WHAT YOU SHOULD DO: All lines from the beginning of the listing through the line with "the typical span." are to be copied word for word; the pictures are not.
▼▼▼
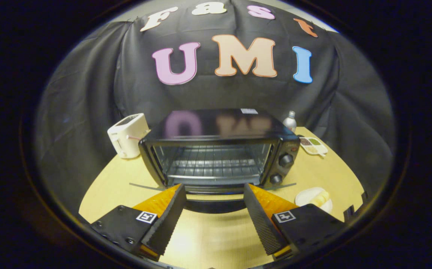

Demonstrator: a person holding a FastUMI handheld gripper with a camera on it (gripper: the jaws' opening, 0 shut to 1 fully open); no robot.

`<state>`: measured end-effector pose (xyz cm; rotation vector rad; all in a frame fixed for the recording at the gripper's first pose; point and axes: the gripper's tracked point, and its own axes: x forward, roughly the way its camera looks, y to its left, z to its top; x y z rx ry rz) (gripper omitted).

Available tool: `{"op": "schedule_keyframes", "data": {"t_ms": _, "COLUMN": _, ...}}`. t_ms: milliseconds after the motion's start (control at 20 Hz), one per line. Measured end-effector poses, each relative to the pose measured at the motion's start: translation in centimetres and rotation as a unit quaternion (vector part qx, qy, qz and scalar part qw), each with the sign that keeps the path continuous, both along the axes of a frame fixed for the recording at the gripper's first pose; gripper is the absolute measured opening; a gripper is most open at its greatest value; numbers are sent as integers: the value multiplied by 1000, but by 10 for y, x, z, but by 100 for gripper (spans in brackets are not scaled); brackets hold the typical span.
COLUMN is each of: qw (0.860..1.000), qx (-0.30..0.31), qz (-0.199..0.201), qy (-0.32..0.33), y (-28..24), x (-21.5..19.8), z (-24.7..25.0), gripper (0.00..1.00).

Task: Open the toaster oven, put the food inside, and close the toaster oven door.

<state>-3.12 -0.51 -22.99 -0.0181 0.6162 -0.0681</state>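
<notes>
Oven (219, 149) door (211, 200) down; gripper (214, 194) spread wide, holding nothing.
Risk: food (318, 198) sits on the plate (305, 197) near right; swinging toward it may clip the door.

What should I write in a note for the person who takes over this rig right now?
Gripper: jaws open, holding nothing, aimed at the oven front.
Black toaster oven with two round knobs: its door looks already dropped open, lying flat just ahead of the jaws; the wire rack inside is bare.
Food: pale pieces on a small white plate, on the yellow wooden table beside the oven's knob side, beyond one finger.
Done: door opened.
Left: pick up the food, set it on the rack, close the door.
</notes>
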Motion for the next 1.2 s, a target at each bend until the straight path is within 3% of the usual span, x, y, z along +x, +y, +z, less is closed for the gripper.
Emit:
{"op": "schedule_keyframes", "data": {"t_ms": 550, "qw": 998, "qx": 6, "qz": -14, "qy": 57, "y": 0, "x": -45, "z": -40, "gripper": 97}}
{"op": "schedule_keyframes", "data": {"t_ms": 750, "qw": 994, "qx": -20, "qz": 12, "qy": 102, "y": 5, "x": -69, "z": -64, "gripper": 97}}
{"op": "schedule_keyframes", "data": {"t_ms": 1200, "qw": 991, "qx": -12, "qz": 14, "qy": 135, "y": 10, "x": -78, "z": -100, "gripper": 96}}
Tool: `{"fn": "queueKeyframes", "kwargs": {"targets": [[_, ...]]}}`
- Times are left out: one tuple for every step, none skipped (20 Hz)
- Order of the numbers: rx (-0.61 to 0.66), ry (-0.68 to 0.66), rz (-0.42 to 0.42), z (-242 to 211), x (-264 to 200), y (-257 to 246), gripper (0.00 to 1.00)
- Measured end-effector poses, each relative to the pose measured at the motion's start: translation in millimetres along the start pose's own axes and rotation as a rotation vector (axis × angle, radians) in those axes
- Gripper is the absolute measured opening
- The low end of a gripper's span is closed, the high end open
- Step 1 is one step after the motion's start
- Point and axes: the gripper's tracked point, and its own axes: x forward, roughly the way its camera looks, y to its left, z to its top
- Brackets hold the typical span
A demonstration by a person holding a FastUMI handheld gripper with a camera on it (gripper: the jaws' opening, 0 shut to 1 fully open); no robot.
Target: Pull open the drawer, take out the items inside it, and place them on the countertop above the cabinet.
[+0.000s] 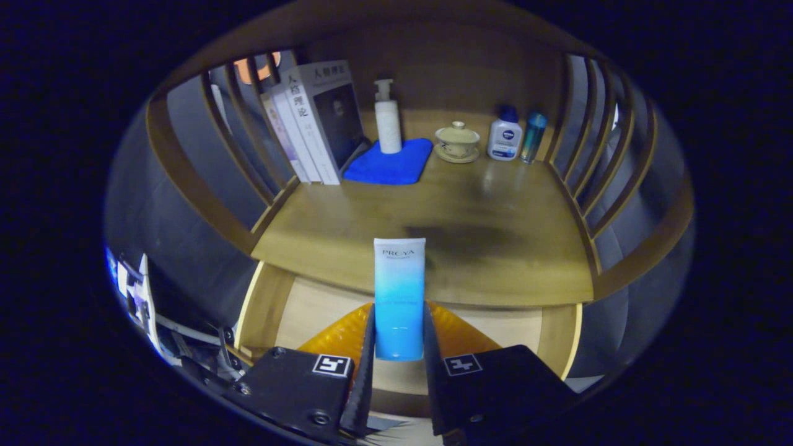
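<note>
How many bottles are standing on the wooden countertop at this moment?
3. A white pump bottle stands on the blue cloth beside the books; a white bottle with a blue cap and a slim teal bottle stand together right of the lidded cup.

The tool [399, 347] grips a blue-and-white squeeze tube [399, 291] upright, both fingers pressed against its sides, over the open pale wooden drawer [310, 310] (something orange lies inside it). Beyond, on the wooden bench [464, 235], stand leaning books [316, 118], a white pump bottle [388, 121] on a blue cloth [390, 164], and a lidded teacup [457, 141].
</note>
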Motion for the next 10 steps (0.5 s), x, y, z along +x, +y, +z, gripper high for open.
{"fn": "queueKeyframes", "kwargs": {"targets": [[0.009, -0.006, 0.018, 3, 6, 2, 0.41], [0.02, -0.008, 0.024, 6, 12, 2, 0.41], [0.032, -0.009, 0.022, 7, 18, 0, 0.41], [0.04, -0.015, 0.016, 10, 24, -2, 0.41], [0.043, -0.02, 0.007, 12, 29, -4, 0.41], [0.049, -0.025, -0.005, 13, 37, -7, 0.41], [0.055, -0.024, -0.018, 14, 43, -9, 0.41], [0.061, -0.023, -0.027, 13, 49, -11, 0.41], [0.061, -0.025, -0.028, 13, 55, -12, 0.43], [0.064, -0.029, -0.03, 12, 60, -13, 0.45]]}}
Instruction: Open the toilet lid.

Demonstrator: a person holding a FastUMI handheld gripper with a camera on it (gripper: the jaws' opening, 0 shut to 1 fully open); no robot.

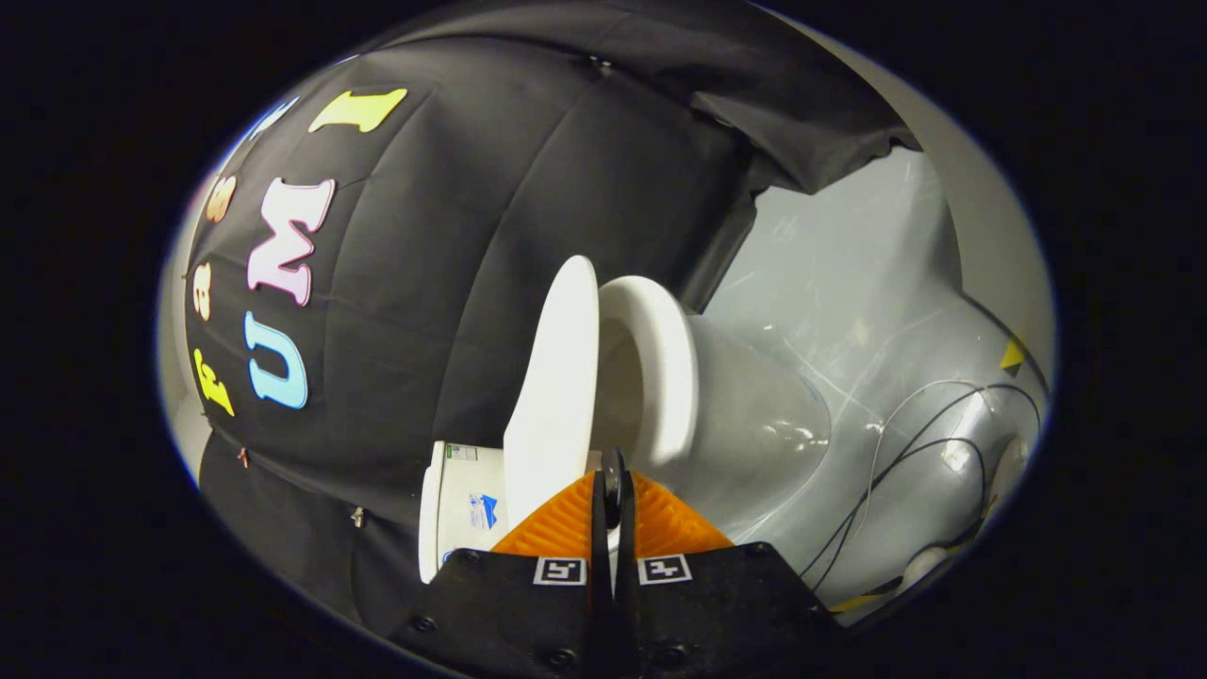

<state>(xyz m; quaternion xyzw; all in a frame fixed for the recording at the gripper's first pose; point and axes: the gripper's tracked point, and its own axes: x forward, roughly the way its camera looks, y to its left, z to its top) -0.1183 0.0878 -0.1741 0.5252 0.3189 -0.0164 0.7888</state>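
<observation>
The white toilet lid stands lifted off the white seat ring, with a wedge-shaped gap between them that widens away from me. Below the seat is the bowl, resting on the grey floor. The whole scene appears turned on its side. My gripper has its orange fingers drawn close together at the near edge of the lid. A thin white strip and a small black disc show in the narrow slit between them, so they pinch the lid's edge.
The white tank sits right beside the left finger, behind the lid. Black and white cables trail over the glossy grey floor past the bowl. The black cloth wall hangs behind the toilet.
</observation>
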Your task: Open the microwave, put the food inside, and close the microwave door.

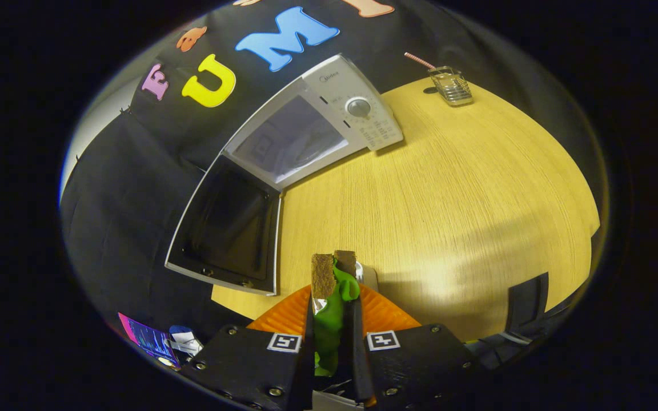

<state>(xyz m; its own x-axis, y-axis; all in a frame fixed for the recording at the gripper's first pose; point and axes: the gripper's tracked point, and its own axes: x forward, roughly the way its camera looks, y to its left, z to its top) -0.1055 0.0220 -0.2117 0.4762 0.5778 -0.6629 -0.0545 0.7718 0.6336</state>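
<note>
Pale wood-grain bench (466,188) spreads beyond the fingers. Well ahead, the white boxy microwave (329,114) stands with its dark-windowed door (229,228) swung open, nothing visible in the cavity. An orange ridged plate (386,314) lies under the fingers (333,274), which pinch a soft green toy vegetable (332,319). It looks light, squashy; a mid-body grip suits.
</note>
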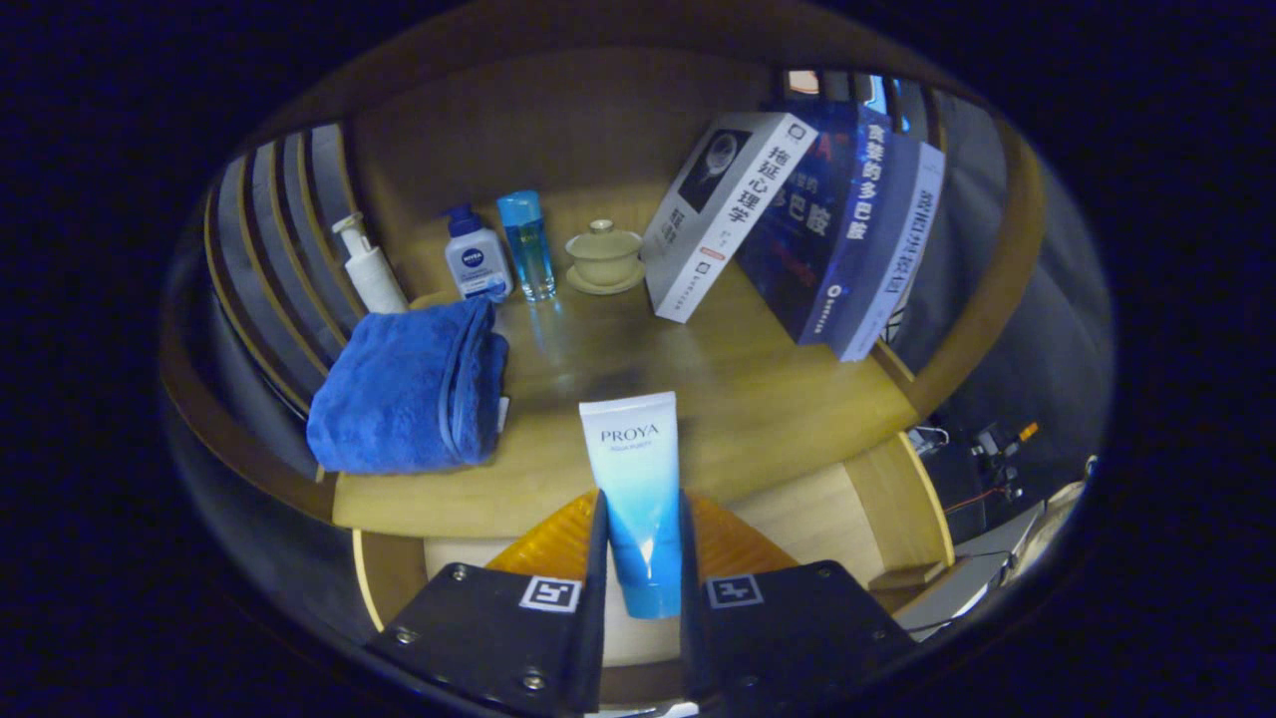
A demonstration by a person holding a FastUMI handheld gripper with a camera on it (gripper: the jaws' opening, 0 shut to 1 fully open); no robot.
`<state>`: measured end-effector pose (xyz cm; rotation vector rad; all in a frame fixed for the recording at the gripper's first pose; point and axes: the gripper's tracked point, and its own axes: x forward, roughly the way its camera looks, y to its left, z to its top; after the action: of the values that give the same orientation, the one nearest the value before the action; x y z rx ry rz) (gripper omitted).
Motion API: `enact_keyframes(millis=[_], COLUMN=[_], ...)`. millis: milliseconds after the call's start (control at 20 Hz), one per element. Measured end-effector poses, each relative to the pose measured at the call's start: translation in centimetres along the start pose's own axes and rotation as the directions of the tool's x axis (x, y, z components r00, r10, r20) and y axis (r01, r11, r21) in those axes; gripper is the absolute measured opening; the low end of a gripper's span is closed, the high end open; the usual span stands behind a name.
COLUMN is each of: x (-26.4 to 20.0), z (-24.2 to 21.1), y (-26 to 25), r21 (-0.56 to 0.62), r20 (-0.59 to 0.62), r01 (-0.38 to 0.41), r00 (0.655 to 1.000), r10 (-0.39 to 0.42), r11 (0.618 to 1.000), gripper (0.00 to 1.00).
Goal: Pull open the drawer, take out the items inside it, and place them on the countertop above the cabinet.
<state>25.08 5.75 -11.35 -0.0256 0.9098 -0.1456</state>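
The cream tube (638, 489) stood between the two fingers of the gripper (642, 558), cap end down near their base and its flat white end reaching out past the fingertips over the wooden countertop (758, 399). Both fingers pressed against the tube's sides, so the claw was narrowed to the tube's width and pinching it.

The front edge of the countertop ran just beyond the fingertips, and the tube's upper end lay over it. Straight ahead of the tube the wood was bare and open. To the left, a folded blue towel (409, 389) lay near the front edge. Farther back stood a white pump bottle (369, 267), a lotion bottle with a dark cap (477, 257), a clear blue bottle (525, 244) and a lidded tea cup on a saucer (604, 256). At the right rear, several books (797, 219) leaned together, the nearest tilted toward the cup.
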Motion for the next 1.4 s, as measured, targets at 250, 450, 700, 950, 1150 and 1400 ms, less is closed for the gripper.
enact_keyframes(millis=[250,450,700,950,1150,1400], x=[3.9,6.0,7.3,7.6,5.7,1.3], z=[1.5,2.7,3.6,3.9,5.3,6.4], y=[-0.1,0.2,0.7,0.8,1.5,2.0], r21=[0.002,0.013,0.017,-0.019,-0.036,-0.081], r20=[-0.038,-0.033,0.011,0.056,0.150,0.293], r01=[-0.018,-0.054,-0.087,-0.087,-0.124,-0.150], r00=[0.999,0.998,0.996,0.995,0.980,0.941], r10=[0.018,0.054,0.086,0.088,0.128,0.167], r11=[1.000,0.998,0.996,0.996,0.992,0.985], gripper=[0.31,0.32,0.31,0.39,0.61,1.00])
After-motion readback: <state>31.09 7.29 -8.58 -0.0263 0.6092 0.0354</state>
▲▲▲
REPLY TO THE TASK:
Demonstrator: a person holding a FastUMI handheld gripper with a camera on it (gripper: the jaws' opening, 0 shut to 1 fully open); no robot.

`<state>`: measured end-effector pose (xyz cm; rotation vector rad; all in a frame fixed for the recording at the gripper's first pose; point and axes: the gripper's tracked point, and its own axes: x forward, roughly the way its camera looks, y to its left, z to its top; x y z rx ry rz) (gripper omitted).

Available tool: `{"op": "schedule_keyframes", "data": {"t_ms": _, "COLUMN": _, ...}}`. t_ms: milliseconds after the motion's start (control at 20 Hz), one per line. Measured end-effector poses, each relative to the pose measured at the motion's start: translation in centimetres and rotation as a unit quaternion (vector part qx, qy, qz and scalar part qw), each with the sign that keeps the path continuous, both along the axes of a frame fixed for the recording at the gripper's first pose; gripper is the absolute measured opening; a gripper is most open at its greatest value; numbers are sent as integers: the value multiplied by 1000, but by 10 for y, x, z, but by 100 for gripper (spans in brackets are not scaled); brackets hold the typical span.

There's nothing left to add to the answer.